To identify the thickness threshold of SATab for evaluating the SATab without the influence of the underlying muscle layer, the threshold was analyzed using the slopes of (total-Hb) against the thickness of SATab by the least-square mean method using the R software (v.3.5.2, R Foundation for Statistical Computing, Vienna, Austria, 2018). In this study, we attempted to identify the break-point location where the linear relation changes and in the relevant regression parameters (slopes of straight lines). The break-points were appropriately calculated using the ‘segmented’ Package. The two different slopes of (total-Hb) against the SATab thickness in the two segments primarily resulted from different (total-Hb) values between muscle and SATab. One has a steeper slope for a segment with lower values of SATab thickness; the other has a lower slope for a segment with higher SATab thicknesses (Figure 1). The former segment comprises data derived from the mixture of muscle and SATab (SegSAT+Mus) and the latter, the specific SATab (SegSAT). Thus, the threshold of the SATab thickness, or the x-value at the intersection of the two slopes, indicates the need to evaluate SATab without the influence of the underlying muscle layer.

2.5. Statistical Analyses

Data are expressed as a median (first and third quartile) ± standard deviation (SD). The Pearson’s product moment correlation coefficient was used to analyze the relationship between each parameter. Logistic regression analysis was conducted to assess the factors influencing (total-Hb). The predictor variables were median SATab thickness, %BF, and visceral fat area. To compare the participants’ profiles between SegSAT+Mus and SegSAT, we used the independent t-test or the Mann–Whitney test, as required. The analyses were performed using SPSS (IBM SPSS Statistics 25, IBM Japan, Tokyo, Japan, 2017), and P < 0.05 was considered statistically significant.

3. Results

3.1. Participant Profiles

As shown in Table 1, there were 140 participants. The median age was 39 years old (the age range being 22–67), the median %BF was 25.4 ± 7.12%, and the visceral fat area was 50.4 ± 37.6 cm2. In the abdominal region, the median (total-Hb) was 19.9 ± 15.8 µM, (oxy-Hb) was 13.4 ± 11.7 µM, (deoxy-Hb) was 6.88 ± 6.31 µM, µa was 0.054 ± 0.032 cm−1, and µs’ was 9.09 ± 1.45 cm−1. The minimum value of SATab thickness was 0.100 cm and the maximum value was 5.41 cm.
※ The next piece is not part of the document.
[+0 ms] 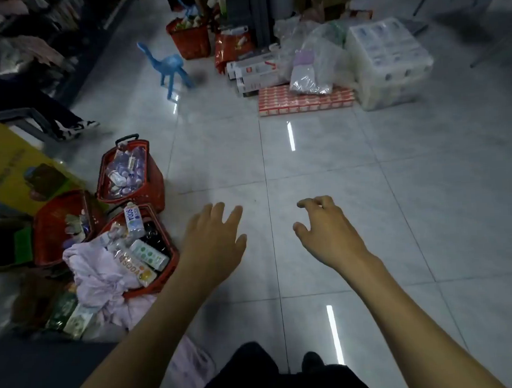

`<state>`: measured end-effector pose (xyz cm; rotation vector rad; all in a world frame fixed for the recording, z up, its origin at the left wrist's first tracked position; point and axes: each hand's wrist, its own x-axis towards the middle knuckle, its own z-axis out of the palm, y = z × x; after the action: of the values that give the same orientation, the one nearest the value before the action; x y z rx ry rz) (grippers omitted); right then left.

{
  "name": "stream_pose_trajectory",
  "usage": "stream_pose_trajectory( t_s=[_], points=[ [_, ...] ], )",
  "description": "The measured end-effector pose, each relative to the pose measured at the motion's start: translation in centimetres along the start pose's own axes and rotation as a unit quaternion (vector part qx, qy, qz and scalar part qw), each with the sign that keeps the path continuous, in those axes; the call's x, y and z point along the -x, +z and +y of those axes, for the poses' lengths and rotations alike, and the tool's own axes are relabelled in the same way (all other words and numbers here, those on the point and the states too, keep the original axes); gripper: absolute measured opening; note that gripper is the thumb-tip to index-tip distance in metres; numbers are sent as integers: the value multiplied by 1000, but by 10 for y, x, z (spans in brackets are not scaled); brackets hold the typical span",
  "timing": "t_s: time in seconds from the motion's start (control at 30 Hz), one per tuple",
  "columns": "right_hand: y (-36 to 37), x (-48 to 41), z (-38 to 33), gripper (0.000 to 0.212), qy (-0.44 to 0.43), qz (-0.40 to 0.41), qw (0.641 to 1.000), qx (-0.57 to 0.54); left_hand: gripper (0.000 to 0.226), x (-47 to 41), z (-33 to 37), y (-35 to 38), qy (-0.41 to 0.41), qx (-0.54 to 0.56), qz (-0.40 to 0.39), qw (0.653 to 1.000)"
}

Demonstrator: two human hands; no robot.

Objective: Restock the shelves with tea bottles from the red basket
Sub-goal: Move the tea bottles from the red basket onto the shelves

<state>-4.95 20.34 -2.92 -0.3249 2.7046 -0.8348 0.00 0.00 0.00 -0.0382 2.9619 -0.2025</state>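
Observation:
Three red baskets stand on the floor at my left. The nearest red basket (169, 266) holds soda bottles (133, 221), dark bottles (154, 237) and a lilac cloth (98, 270). My left hand (212, 237) hovers just right of that basket, fingers spread, holding nothing. Further right, my right hand (325, 231) hangs over the bare floor tiles, fingers loosely curled and apart, empty. Behind them, a second red basket (153, 181) is full of clear bottles, and a third red basket (49, 231) sits to its left. No shelf front is clearly in view.
A blue plastic stool (171, 67) and another red basket (190, 37) stand further up the aisle. Boxes, plastic bags and wrapped tissue packs (387, 59) are piled at the upper right. A seated person's legs (51, 112) are at the left. A yellow carton (13, 168) borders the baskets.

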Motion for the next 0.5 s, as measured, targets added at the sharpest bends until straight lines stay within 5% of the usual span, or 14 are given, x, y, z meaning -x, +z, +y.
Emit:
stream_pose_trajectory(
  t_s=[0.2, 0.5],
  points=[
    [24, -32, 9, 31, 13, -88, 992, -90, 51, -24, -7, 27, -9, 47, -50, 998],
    [54, -169, -51, 28, -40, -133, 990, -32, 48, -116, -89, 46, -55, 116, -47, 991]
  ],
)
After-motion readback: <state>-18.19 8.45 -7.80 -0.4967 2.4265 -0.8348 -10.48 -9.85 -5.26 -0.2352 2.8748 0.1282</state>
The median SATab thickness was 1.50 ± 0.795 cm.
The SATab in the abdomen was measured using B-mode ultrasonography (Vscan Dual Probe; GE Vingmed Ultrasound AS, Hort e, Norway), whereas the thickness was measured using the attached distance measuring system by an investigator and calculated as the mean value of two measurements. Part A of Figure 1 is the ultrasonic image of the abdominal region in a 31-year-old woman. The mean layer thickness of the SATab was 0.638 cm. B is the ultrasonic image of the abdominal region in a 40-year-old woman. The mean layer thickness of the SATab was 1.91 cm.

3.2. The Thickness Threshold of the Subcutaneous Adipose Tissue in the Abdomen (SATab)

From the threshold analysis of the slope of (total-Hb) against the SATab thickness, the respective thresholds of the SATab thickness was 1.45 cm (Figure 2).
To identify the threshold of the thickness of SATab, a segment regression analysis was conducted using the R software. The regression equations were y = −31.5x + 57.8 and y = −3.0x + 16.6. The inflection point between the (total-Hb) and the SATab thickness. The left segment from the threshold line was defined as SegSAT+Mus, while the right, SegSAT.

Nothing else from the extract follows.